On Jun 30, 2015, at 6:43 PM, George Neuner wrote:

> On 6/30/2015 5:34 PM, 'John Clements' via Racket Users wrote:
>> > On Jun 30, 2015, at 8:10 AM, Alexey Cherkaev <alexey.cherk...@gmail.com> 
>> > wrote:
>> >
>> > ... wouldn't it be beneficial to have such a generalised 'set!' 
>> > system-wide? I understand that Racket focusses more on immutable 
>> > structures, but there are still vectors and hash-tables which are 
>> > inherently mutable and still have their niche.
>> 
>> This style of set! seems like a bad idea to me.
>> 
>> Specifically, one of the basic ideas of algebraic languages is that programs 
>> are compositional. Specifically, if I write (a (b x) c), then the meaning of 
>> this term depends on the meanings of a, (b x), and c. That is, I can combine 
>> these three values to get the result. Generalized set! breaks this 
>> intuition. Specifically, (set! (aref x 0 1) 13) does not depend on the value 
>> of (aref x 0 1). Rather, it pulls apart this term and uses its subterm’s 
>> meanings. Put differently, this is lvalues.
>> 
>> I know, I know, I sound like a pure-functional snooty-poo.
> 
> Don't confuse source syntax with what goes on under the hood - compilers for 
> imperative languages often go to great lengths to transform programs into 
> more "functional" forms.  Search for "value numbering" and "static single 
> assignment" for more information. [Those aren't the only functionalizing 
> transformations, but they are the most commonly used.]
> 
> Moreover, assignment per se is not incompatible with composition - that's 
> just semantics.  On real hardware, assignment is all you have: "binding" is 
> implemented as assignment to a (possibly) new location.  Tail recursion is an 
> important case of invisibly "binding" new values to the same locations (i.e. 
> assigning to the control variables of an imperative loop).

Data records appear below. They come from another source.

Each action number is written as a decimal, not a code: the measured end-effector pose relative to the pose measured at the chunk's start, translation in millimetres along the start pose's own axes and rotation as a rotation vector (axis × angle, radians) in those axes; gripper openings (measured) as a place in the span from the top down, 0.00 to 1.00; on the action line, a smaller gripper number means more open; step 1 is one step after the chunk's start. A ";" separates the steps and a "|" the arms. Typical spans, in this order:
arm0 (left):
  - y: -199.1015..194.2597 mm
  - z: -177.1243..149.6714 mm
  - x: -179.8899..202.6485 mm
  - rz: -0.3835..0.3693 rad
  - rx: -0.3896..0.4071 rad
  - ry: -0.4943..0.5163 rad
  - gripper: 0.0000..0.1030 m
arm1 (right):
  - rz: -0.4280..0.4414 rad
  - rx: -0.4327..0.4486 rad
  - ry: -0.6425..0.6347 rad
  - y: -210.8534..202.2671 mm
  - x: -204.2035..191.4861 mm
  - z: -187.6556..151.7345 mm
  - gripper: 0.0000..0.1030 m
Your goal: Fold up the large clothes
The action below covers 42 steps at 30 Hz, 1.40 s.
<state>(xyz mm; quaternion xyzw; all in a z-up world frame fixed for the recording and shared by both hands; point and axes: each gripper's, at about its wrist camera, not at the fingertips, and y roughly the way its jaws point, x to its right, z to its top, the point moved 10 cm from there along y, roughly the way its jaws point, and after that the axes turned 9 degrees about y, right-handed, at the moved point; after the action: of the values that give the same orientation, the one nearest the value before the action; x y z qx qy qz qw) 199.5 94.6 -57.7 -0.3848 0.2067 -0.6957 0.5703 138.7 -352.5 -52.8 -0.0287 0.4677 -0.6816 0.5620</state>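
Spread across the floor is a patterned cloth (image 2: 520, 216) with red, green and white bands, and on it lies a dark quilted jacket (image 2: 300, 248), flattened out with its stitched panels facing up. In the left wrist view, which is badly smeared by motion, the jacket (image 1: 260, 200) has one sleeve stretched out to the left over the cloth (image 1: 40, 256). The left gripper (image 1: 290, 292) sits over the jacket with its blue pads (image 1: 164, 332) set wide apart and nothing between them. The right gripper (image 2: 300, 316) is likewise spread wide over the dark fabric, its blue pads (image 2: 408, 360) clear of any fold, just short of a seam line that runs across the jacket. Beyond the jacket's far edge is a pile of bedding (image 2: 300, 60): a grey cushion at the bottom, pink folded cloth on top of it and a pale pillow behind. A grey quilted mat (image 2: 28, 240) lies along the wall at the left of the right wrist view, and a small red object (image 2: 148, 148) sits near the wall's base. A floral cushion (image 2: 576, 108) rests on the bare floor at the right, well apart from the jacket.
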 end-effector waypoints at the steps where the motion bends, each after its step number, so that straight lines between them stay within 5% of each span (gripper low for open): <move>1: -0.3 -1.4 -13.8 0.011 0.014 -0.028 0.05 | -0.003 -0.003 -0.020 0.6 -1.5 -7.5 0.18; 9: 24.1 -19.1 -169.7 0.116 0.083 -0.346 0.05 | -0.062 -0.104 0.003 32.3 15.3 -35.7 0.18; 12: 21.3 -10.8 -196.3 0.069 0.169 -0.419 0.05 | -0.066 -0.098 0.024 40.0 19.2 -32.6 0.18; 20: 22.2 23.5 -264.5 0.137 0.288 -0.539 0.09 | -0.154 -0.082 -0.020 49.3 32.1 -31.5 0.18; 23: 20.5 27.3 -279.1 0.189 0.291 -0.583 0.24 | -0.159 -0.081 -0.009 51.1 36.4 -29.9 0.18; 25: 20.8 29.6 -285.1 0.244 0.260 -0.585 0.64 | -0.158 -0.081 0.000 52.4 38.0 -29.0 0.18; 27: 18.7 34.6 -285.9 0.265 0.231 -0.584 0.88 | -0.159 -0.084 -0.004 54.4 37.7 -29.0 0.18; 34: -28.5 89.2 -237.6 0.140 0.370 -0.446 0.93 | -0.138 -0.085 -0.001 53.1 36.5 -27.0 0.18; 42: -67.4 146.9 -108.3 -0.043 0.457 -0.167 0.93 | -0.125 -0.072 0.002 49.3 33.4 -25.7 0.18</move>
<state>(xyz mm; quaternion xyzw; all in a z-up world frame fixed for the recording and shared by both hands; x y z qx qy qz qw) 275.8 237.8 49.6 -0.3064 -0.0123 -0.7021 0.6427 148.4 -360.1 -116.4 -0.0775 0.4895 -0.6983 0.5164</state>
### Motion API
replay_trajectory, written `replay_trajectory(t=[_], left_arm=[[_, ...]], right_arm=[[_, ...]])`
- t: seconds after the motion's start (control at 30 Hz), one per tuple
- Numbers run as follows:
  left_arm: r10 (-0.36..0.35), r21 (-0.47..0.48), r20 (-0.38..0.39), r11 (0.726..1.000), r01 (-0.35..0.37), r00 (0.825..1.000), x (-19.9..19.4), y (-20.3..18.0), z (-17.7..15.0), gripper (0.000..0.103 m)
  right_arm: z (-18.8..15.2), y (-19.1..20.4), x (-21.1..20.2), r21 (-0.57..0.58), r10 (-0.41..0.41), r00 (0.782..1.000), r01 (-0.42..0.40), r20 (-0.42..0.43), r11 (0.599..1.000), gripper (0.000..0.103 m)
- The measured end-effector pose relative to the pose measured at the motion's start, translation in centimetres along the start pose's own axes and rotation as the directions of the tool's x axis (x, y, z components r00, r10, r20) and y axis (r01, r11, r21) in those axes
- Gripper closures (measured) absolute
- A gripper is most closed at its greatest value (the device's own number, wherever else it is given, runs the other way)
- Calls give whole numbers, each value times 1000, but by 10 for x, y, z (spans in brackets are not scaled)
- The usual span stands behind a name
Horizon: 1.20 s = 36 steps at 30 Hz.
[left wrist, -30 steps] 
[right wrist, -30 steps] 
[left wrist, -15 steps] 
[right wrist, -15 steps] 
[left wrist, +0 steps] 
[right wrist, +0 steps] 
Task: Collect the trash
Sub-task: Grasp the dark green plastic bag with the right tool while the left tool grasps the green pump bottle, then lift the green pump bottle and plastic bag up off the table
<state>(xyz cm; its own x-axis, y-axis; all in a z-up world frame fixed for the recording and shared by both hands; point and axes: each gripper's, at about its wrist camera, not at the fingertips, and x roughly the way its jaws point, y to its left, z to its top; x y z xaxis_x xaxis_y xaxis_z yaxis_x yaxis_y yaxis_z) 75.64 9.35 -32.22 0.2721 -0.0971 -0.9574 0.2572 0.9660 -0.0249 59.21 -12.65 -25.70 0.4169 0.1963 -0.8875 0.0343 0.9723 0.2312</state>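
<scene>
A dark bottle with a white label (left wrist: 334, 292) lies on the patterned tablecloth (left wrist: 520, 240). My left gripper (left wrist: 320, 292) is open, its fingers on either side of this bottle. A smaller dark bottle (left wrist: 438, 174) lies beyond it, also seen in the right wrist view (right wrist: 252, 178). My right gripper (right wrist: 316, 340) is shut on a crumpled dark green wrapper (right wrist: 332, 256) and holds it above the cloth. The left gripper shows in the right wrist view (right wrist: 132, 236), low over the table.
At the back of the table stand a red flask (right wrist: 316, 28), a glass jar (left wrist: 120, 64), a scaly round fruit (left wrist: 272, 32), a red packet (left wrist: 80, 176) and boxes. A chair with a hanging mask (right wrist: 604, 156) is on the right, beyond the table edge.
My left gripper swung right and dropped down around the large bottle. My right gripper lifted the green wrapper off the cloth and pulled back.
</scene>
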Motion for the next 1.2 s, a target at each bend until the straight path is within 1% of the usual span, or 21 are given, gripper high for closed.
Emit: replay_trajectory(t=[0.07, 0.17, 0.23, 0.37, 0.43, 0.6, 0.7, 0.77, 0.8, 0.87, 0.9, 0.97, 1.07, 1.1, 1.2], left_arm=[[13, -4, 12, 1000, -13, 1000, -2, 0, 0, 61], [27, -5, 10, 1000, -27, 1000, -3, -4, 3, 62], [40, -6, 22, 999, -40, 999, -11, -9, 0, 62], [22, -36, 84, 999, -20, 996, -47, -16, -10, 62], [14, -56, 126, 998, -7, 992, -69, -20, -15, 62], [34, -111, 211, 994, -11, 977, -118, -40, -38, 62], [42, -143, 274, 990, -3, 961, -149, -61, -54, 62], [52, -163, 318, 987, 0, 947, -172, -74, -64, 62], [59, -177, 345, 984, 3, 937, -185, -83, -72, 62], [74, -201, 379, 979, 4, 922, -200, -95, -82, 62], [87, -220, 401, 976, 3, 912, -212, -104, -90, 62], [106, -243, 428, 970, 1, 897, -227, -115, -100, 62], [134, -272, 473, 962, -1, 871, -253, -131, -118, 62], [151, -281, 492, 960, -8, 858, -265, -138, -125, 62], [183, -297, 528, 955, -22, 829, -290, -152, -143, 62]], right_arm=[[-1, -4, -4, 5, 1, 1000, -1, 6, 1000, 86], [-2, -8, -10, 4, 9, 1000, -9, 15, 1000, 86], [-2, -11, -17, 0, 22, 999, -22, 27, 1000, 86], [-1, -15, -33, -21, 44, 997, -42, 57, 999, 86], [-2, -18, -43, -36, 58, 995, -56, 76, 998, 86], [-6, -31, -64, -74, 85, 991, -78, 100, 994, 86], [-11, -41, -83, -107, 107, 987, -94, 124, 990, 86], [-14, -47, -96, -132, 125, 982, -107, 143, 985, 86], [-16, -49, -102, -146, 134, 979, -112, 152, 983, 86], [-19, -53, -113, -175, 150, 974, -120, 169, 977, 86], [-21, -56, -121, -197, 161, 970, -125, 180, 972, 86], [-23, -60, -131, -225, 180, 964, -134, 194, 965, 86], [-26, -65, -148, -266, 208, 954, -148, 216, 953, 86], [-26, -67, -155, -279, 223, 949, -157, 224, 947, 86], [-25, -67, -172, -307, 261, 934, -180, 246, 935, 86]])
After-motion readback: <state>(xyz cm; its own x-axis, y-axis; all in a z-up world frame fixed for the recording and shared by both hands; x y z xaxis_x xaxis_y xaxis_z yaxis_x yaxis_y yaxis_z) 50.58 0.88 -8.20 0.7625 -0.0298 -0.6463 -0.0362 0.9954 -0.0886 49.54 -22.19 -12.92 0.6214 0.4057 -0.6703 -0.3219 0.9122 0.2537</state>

John knows these things. His advisor co-invented SSA and preached the 
imperative-compilers-are-functional while he was in grad school. I know, I was 
there and watched, and I know the guy. I am sure it all sank in. 

What you fail to see is that "it's just semantics" is a way of saying "why 
bother programming in languages such as Racket or ML or Coq. It's all 
assignment statements on the machine anyway." As we know from many years of 
experience of course is that this statement makes no sense to a good 
programmer. There are huge differences. And what John is getting at is that the 
language (as is) carries its meaning and its pragmatics on its sleeves. The 
very moment you introduce the kind of generalized assignment statement you lose 
this kind of clarity that comes with the language. 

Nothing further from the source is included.